Pathos: revista brasileira de práticas públicas e psicopatologia | Page 41

iMagazine / April, 2013 9

Dessa forma, a partir da realidade dos participantes, um trajeto pelos elementos teóricos da base do trabalho faz sentido e é colocado em relação à prática. Essas práticas podem ser revistas e ajustadas, assim como algumas diretrizes e conceitos podem ser colocados em questão.

Elementos das práticas formativas

Ao propor encontros de trabalhadores das redes de atenção a consumidores de drogas, junto aos parceiros com quem mantive contato, foi possível elencar elementos práticos nas formas de organizar os encontros, que são facilitadores dos processos de transformação do trabalho.

As contradições são um ponto de partida para a reflexão crítica sobre a realidade. Perguntas, imagens, vídeos e casos podem ser disparadores de questões sobre as práticas que façam emergir as contradições que as habitam, e que podem motivar que os participantes se interessem por aprender, trocar e produzir novas respostas. É a partir do mapeamento produzido por essas questões que a teoria, os conceitos, as informações técnicas e processos históricos e políticos ganham sentido no processo formativo - para além do imaginário da “capacitação”, em que um conjunto de informações transmitido de forma vertical teoricamente habilitaria trabalhadores para o exercício profissional. Os elementos teóricos podem, a partir do debate sobre a realidade disparado pelas questões, ser apresentados e se tornam instrumentos para a transformação das bases das contradições, compondo um processo de síntese dos participantes que passam a criar respostas singulares aos problemas colocados na realidade de suas práticas.

Encontros em roda permitem que os participantes se vejam e que concretamente uma horizontalidade seja instaurada - ainda que as representações sobre as relações de poder dos presentes esteja dada, é possível que, aos poucos, seja feita uma transição da relação de hierarquia para a relação entre diferentes papéis complementares na execução da tarefa dada.
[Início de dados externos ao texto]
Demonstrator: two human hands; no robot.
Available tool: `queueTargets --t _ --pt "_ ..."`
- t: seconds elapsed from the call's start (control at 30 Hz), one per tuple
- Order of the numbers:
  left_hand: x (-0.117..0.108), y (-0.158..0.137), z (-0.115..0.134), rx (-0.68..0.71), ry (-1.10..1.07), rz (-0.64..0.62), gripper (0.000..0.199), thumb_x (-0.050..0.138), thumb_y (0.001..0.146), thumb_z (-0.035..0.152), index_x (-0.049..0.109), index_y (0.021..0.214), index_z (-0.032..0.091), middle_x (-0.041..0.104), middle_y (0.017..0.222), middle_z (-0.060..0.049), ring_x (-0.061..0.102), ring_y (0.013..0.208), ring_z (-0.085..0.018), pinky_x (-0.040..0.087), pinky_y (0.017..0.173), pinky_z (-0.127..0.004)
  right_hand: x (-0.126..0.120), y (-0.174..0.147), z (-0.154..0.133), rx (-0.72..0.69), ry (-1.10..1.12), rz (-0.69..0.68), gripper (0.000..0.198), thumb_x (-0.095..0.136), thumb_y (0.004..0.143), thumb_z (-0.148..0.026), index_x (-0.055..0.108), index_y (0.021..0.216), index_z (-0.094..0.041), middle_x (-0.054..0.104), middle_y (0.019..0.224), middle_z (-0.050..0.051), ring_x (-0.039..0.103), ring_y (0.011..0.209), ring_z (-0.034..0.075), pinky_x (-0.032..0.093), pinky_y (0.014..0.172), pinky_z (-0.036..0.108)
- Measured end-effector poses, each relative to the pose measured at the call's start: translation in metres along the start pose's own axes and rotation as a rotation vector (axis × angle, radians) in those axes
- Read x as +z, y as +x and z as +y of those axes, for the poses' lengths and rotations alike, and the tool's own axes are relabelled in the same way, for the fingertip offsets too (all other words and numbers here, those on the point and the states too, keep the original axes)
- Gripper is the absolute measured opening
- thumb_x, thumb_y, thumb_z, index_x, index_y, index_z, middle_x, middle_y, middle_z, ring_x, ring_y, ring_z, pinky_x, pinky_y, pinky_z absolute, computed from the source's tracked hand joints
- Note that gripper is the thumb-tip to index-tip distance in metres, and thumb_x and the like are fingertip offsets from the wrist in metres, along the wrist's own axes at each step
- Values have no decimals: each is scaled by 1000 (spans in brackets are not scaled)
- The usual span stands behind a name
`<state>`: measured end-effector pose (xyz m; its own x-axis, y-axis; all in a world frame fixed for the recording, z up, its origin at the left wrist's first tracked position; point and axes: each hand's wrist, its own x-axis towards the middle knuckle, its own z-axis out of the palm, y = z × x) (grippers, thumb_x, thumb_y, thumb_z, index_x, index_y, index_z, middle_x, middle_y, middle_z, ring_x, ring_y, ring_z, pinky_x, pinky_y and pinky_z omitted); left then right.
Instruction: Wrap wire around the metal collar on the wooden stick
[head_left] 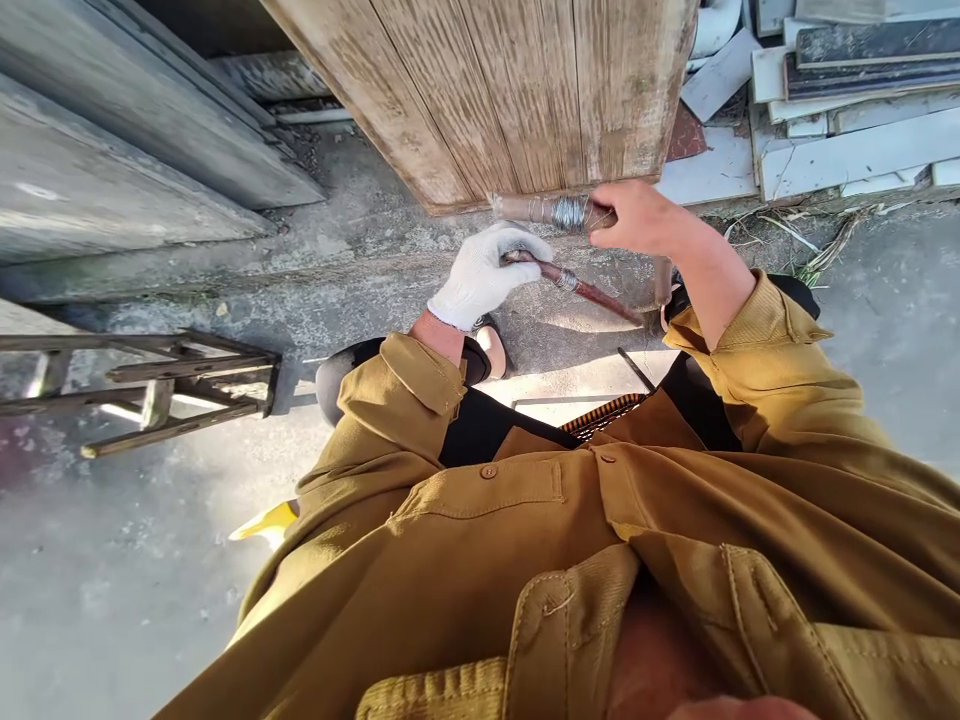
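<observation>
Slim red-brown rod (611, 302), wire-bound: long axis slanting, free end down-right in view. Thicker wire-wound stick (517, 208): nearly level, free end left. Gloved left hand (480, 275) curled round the rod's upper-left end; bare right hand (641, 218) clenched on the stick's right end. Rod runs below right hand; stick extends above glove. Weathered plank panel (517, 100) beyond.

This looks like an outdoor yard: sunlit concrete ground (97, 600) spreads below the left hand (487, 275) and right hand (637, 222), a weathered plank panel (517, 90) is just beyond them, flat slabs (862, 145) lie piled beyond the right, and a ladder-like wooden frame (195, 370) lies beside the left.
</observation>
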<state>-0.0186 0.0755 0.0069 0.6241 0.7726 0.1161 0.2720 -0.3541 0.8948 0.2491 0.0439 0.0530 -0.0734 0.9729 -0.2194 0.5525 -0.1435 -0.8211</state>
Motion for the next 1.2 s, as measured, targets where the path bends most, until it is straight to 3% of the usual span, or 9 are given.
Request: queueTargets --t 0.2,0.33,0.43,0.6,0.83,0.93,1.0,1.13,1.2 --pt "5 5 -14 -64 -93 11 15 73 81 32 79 92 24 80 97 -3 77 95 -24 65 94 -43 36 -3 3 191 512 -113 40 88 66 -5 63 89 -25 68 76 1 59 68 20 51 56 30" --pt "6 10 -41 -104 -155 99 22 78 76 46 71 84 26 72 82 0 74 86 -23 65 86 -45 45 -8 1 189 548 -171 45 92 63 -7 63 94 -24 71 80 -1 57 62 16 48 51 27" --pt "5 10 -52 -176 -146 85 34 81 79 55 64 84 26 67 77 -1 72 85 -23 63 81 -45 49 -10 4 163 500 -205 43 92 66 -11 64 96 -22 71 81 -1 59 63 15 48 51 24" --pt "7 13 -29 -238 -177 -34 50 69 93 74 63 97 24 69 76 0 71 101 -21 60 96 -47 55 -10 6 132 479 -240 43 92 69 -11 62 97 -23 69 79 -1 60 64 16 49 50 23" --pt "4 16 -4 -211 -501 -101 59 74 68 88 69 86 32 72 72 -3 69 123 -30 58 94 -48 59 -8 -3 130 528 -288 44 89 75 -6 53 93 -24 65 79 -1 55 60 13 45 47 22" --pt "0 15 -1 -182 -506 -164 59 72 71 88 70 87 31 69 68 -4 70 118 -29 56 90 -46 54 -4 -2 117 534 -259 42 88 78 -4 54 93 -23 66 81 -2 55 63 13 44 48 22" --pt "-2 14 2 -184 -509 -133 62 70 72 91 70 85 31 66 66 -5 72 110 -29 56 83 -44 43 -1 -1 111 546 -214 43 88 78 -4 55 96 -24 66 82 -2 57 67 14 45 51 23" --pt "-4 11 3 -236 -482 -60 55 73 76 85 72 85 30 62 63 -3 72 97 -27 53 74 -39 6 -2 4 90 647 -81 37 83 85 -8 55 103 -24 67 79 -4 64 80 15 45 57 22" --pt "-5 11 1 -239 -471 -41 50 74 78 80 73 85 31 62 63 -3 70 96 -26 52 74 -38 -11 -6 5 39 683 -67 35 84 89 -18 54 104 -25 67 76 -4 61 76 15 44 58 23"
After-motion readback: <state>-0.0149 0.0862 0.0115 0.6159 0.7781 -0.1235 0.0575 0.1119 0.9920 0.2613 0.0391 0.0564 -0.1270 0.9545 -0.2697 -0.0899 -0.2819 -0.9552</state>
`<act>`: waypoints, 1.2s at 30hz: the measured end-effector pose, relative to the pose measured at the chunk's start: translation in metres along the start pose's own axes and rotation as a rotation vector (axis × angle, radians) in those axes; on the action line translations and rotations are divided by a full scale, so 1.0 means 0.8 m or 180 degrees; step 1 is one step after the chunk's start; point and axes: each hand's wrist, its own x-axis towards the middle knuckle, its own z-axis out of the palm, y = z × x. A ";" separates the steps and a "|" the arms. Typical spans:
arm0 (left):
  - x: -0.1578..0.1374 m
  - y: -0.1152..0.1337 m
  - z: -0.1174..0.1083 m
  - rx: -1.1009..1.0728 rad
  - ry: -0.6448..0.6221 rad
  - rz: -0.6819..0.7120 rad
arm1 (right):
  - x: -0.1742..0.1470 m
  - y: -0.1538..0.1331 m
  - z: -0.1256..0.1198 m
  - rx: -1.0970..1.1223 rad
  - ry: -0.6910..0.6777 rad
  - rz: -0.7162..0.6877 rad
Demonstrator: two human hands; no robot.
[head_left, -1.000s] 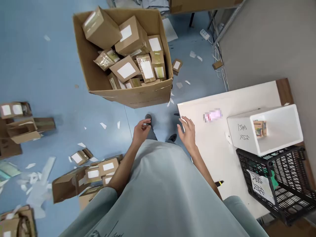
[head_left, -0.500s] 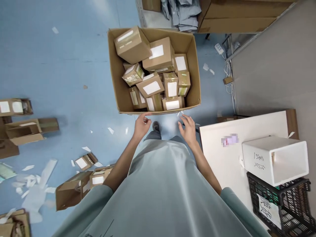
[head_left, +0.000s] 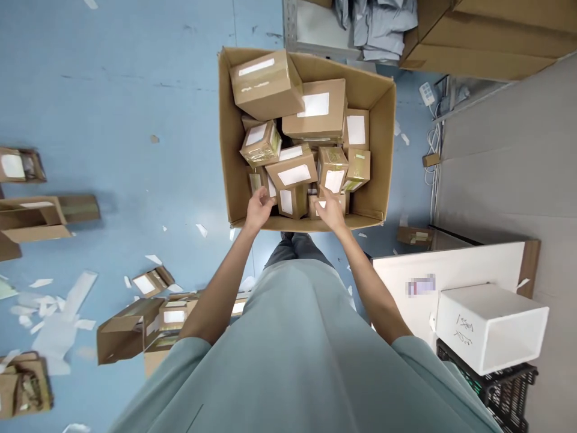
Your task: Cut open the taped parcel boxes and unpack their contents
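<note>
In front of me is a large open cardboard box (head_left: 387, 150) filled with several smaller taped cartons with white labels. My left hand (head_left: 260, 208) reaches over its near rim, loosely curled with thumb and fingers apart, beside a small carton (head_left: 292, 202). My right hand (head_left: 331, 210) is also inside the near rim, fingers spread in front of a low labelled carton (head_left: 314, 207) that it partly covers. Whether its fingertips touch that carton I cannot tell. Just beyond lie an upright carton (head_left: 332, 162) and a tilted labelled carton (head_left: 293, 171).
A white table (head_left: 392, 288) on the right bears a white bin (head_left: 460, 325), with a black crate (head_left: 518, 385) below it. Opened cartons (head_left: 130, 337) and paper scraps (head_left: 63, 325) litter the left floor. Grey bags (head_left: 383, 30) lie on a shelf at the back.
Both my hands have moved from outside the large box's near side to over its rim and inside. The box appears nearer and further right in view.
</note>
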 end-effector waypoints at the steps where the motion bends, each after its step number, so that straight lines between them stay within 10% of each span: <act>1: 0.015 0.002 0.004 -0.0042 0.0036 -0.0048 | 0.025 0.007 0.006 0.0015 -0.0076 0.0099; 9: 0.141 -0.004 0.045 -0.0428 0.0235 -0.0511 | 0.187 0.070 0.060 0.0212 -0.0550 0.0620; 16: 0.160 -0.015 0.062 -0.0819 0.0282 -0.0938 | 0.213 0.088 0.085 0.0699 -0.0715 0.0604; 24: 0.022 -0.005 0.038 -0.0970 0.0143 -0.0573 | 0.121 0.012 0.022 0.1185 -0.0145 0.0267; 36: -0.149 0.026 0.033 -0.0351 -0.0755 -0.0060 | -0.143 -0.091 -0.107 0.0721 0.1713 0.0182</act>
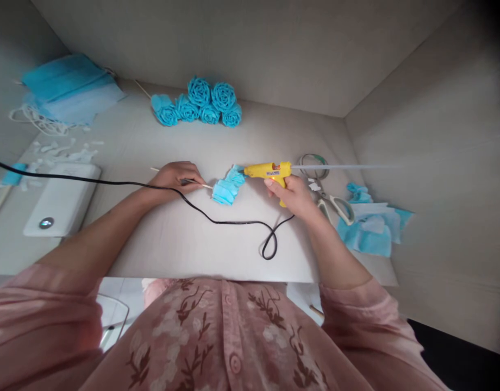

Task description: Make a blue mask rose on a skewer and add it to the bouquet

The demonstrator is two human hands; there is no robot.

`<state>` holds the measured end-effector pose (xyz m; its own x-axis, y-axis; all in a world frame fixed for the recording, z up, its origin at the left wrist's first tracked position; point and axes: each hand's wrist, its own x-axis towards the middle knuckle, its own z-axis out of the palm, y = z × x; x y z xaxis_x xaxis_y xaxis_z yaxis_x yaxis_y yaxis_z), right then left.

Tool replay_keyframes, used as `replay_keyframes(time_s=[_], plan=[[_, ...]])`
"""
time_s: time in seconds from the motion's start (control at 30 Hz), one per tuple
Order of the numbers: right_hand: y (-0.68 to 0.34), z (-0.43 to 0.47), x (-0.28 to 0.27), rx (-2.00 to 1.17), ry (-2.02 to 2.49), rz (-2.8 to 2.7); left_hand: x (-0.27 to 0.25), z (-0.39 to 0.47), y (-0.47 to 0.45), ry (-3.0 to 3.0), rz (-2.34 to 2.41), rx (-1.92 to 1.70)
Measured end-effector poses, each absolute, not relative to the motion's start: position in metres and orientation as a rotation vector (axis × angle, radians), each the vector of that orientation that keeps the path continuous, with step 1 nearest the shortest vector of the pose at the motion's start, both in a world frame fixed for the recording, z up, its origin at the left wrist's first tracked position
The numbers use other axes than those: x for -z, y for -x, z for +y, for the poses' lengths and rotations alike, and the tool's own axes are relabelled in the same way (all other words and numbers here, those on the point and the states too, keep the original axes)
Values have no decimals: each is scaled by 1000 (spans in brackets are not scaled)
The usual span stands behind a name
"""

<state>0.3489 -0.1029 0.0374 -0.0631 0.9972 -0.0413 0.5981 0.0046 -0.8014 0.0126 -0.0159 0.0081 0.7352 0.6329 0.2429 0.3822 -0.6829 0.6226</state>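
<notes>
Between the fingers of my left hand (179,178) is a thin wooden stick (207,186), held nearly level. A strip of light blue, gathered fabric (226,190) is at the stick's right end, over the table. My right hand (289,193) is wrapped round the handle of a yellow glue gun (268,170). Its nozzle points left and meets the upper right end of the blue strip. From the gun's back a long translucent glue stick (339,166) juts out to the right. A black cord (221,222) loops below the gun and runs left across my left forearm.
Several blue fabric roses (209,103) lie at the back. Blue face masks (66,81) are stacked back left, near white scraps (62,149) and a white power bank (62,201). Scissors (335,209), a coil of wire (315,165) and cut blue pieces (370,233) lie right. Walls enclose the table.
</notes>
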Motion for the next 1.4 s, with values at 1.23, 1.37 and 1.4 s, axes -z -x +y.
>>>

Esse exercício coloca em questão relações opressoras, ou no mínimo, explicita-as, sendo que frequentemente ficam disfarçadas pelo discurso da divisão técnica e intelectual do trabalho em saúde5 (Pires, 2009).

O uso de recursos visuais de registro e afirmação do que é dito ajuda os participantes a manterem o foco na proposta e a realizarem um raciocínio coletivo em torno do tema. Sulfite e papel craft no centro da roda, com pessoas registrando pensamentos, ideias, conceitos, questões, ou uma projeção com um relato do encontro sendo escrito enquanto ele acontece, são dois dos principais recursos que experimento, com ativa participação dos presentes6 .

O registro é fundamental nesses processos. Se trabalhamos em equipe e entendermos que a transformação das práticas da rede depende de uma transformação na forma como as pessoas as entendem e dialogam sobre elas, a comunicação deve ser um dos elementos em foco. Para transformar as formas de trabalhar em palavras para que sejam elas registradas, é necessário que se trabalhem formas de sistematizar o conhecimento da experiência concreta dos participantes. Esse movimento instaura um processo de tomada de consciência daquilo que se faz, lançando luz sobre práticas que até então poderiam estar automatizadas, ou mesmo, sob as marcas da “intuição” ou do “dom”. Tomar consciência de elementos do processo de trabalho coletivamente, contribui para a afirmação daquilo que os Agentes Redutores de Danos fazem, podendo entender suas práticas como trabalho, técnica e conhecimento profissional, em lugar de uma percepção recorrente das práticas como menos importantes, ou que pudessem ser feitas por qualquer pessoa com ensino médio. Há tecnologia complexa nas práticas desses trabalhadores, manifesta na forma de saberes (Gonçalves, 1994).

A partir da sistematização e registro desses conhecimentos da prática, geralmente realizados em grupos menores durante os encontros, o compartilhamento dessa produção permite trocas de ensino e aprendizagem entre os participantes, enriquecendo as práticas que se instrumentalizam com o conhecimento produzido em diferentes contextos. Além disso, ao apresentar mais claramente as formas de trabalhar, é possível que contradições dos processos de trabalho e de respostas às necessidades da população fiquem mais claramente mapeadas.